Mais nous ne sommes plus en 2007 et depuis, le roi James s’est amélioré à toutes les sauces, évacuant les lacunes de son jeu. Il a remporté quatre titres de joueur par excellence de la saison régulière depuis cette humiliante leçon. Il a aussi participé deux autres fois à la finale de la NBA, remportant finalement son premier titre l’an dernier à sa deuxième tentative avec le Heat.
Bref, James est devenu le monstre que l’on connaît aujourd’hui depuis cette finale fatidique de 2007 et les Spurs savent que les airs de vengeance animeront LeBron et ses ambitions.
Conserver son titre et, surtout, retrouver sa fierté qui est encore à plat sous les semelles de Tim Duncan et ses quatre bagues de champions.
À quatre contre une, il serait tentant d’avantager Duncan et ses acolytes, mais peut-on vraiment exclure LeBron de l’équation sur des impressions vieilles de six ans? Dans la NBA, six ans c’est l’équivalent de trois vies et beaucoup de choses changent entre temps.
Prédiction
Avec toutes les histoires qui évoluent en parallèle au cours de cette finale, c’est facile de se laisser prendre au jeu de la narration complaisante et d’adopter une finalité avant même que le ballon soit lancé dans les airs pour le coup d’envoi du premier match.

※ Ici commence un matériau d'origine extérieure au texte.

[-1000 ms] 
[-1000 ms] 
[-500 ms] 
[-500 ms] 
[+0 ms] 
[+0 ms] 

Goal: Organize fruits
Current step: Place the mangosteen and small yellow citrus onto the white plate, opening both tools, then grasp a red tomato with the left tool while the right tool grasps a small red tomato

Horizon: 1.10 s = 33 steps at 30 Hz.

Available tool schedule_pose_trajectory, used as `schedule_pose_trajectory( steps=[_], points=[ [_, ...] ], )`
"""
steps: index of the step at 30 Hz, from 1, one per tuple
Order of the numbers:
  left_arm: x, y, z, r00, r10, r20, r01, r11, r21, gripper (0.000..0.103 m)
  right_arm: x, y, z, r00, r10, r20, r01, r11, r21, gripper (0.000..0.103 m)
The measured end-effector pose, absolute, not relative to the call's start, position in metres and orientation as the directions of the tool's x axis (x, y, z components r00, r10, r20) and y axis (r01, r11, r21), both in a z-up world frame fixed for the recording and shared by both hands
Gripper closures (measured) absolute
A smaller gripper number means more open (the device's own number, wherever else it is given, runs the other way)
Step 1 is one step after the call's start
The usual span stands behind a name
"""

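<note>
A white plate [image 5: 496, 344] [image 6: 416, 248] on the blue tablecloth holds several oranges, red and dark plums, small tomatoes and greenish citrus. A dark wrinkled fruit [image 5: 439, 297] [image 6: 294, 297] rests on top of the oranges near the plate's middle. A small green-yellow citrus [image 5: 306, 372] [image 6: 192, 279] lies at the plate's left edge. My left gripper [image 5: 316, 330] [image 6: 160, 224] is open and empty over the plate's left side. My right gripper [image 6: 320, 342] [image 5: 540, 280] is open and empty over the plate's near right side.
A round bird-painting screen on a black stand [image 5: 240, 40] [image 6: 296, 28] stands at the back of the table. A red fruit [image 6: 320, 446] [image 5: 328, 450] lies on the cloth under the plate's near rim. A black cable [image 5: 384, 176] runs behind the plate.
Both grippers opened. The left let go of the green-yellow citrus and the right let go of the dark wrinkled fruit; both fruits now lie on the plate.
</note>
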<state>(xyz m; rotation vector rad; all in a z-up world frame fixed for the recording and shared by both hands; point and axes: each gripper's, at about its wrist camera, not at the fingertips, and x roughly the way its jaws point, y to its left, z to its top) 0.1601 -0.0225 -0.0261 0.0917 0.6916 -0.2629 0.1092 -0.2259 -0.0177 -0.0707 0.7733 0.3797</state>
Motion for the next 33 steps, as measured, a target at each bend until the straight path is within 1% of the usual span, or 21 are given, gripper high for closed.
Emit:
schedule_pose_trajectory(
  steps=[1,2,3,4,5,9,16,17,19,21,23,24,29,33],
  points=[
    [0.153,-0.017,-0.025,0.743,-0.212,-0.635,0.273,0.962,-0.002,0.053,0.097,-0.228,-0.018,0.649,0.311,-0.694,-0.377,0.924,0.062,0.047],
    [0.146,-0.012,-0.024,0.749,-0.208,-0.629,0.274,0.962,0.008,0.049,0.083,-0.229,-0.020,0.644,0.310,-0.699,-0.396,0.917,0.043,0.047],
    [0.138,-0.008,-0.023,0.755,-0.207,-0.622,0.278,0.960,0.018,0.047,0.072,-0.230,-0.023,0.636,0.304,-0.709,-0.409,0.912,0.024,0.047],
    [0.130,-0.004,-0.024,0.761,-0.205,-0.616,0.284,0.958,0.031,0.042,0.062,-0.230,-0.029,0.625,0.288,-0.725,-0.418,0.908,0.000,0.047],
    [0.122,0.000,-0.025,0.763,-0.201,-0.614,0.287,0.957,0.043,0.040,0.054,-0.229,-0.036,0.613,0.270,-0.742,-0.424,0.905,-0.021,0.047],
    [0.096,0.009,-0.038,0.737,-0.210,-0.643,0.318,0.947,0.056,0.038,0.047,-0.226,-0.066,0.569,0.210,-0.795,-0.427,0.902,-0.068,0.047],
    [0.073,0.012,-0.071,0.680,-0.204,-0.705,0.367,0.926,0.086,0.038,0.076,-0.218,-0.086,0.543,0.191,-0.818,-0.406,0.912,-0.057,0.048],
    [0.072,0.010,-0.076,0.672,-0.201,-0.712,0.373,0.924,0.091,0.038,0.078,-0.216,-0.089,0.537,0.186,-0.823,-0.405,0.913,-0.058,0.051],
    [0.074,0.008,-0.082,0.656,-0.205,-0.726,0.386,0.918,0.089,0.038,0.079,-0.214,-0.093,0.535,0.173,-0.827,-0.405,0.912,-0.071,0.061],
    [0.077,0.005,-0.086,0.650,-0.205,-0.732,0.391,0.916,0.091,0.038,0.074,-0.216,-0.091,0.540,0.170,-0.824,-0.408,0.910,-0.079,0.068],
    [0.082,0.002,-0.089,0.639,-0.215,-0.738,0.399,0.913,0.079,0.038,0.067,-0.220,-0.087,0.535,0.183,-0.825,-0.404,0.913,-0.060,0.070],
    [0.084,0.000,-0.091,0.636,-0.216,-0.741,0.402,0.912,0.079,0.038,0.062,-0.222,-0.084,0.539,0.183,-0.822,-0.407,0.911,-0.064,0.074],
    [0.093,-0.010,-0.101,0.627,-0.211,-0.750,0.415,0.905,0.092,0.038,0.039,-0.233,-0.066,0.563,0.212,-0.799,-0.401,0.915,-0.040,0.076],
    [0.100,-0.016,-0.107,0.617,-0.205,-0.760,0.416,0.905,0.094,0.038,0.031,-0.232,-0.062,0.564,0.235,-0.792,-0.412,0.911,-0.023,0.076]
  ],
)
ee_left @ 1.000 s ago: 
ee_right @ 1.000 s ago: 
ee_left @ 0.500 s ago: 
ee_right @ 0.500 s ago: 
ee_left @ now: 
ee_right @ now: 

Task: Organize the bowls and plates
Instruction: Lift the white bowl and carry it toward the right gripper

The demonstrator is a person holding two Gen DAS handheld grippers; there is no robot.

Tous les matchs seront relevés et le scénario de 2007 est très improbable. Les Spurs peuvent contenir l’offensive du Heat et Miami pourrait casser la baraque avec son offensive en transition qui roule à un rythme d’enfer, surtout pour les vieilles jambes des Spurs.
Deux des plus grands de leur génération, Tim Duncan et LeBron James, s’échangeront des coups pour une dernière fois sur une aussi grande scène selon toute vraisemblance. À sa cinquième présence en finale, Duncan pourrait tirer sa révérence quand la poussière retombera cet été.
Quoi qu’il en soit, on pouvait difficilement demander mieux comme finale. Une combinaison de talent, d’expérience et de circonstances exceptionnelles qui nous offrira un moment marquant, indépendamment du résultat.
À la suite de sept matchs chaudement disputés, les Spurs refroidiront l’atmosphère à Miami en soulevant le trophée Larry-O’Brien pour une cinquième fois, la preuve incontestable que le mariage entre Gregg Popovich et Tim Duncan mérite d’être immortalisé à jamais au Temple de la renommée. Qui plus est, peut-on vraiment espérer un meilleur chant du cygne pour les deux?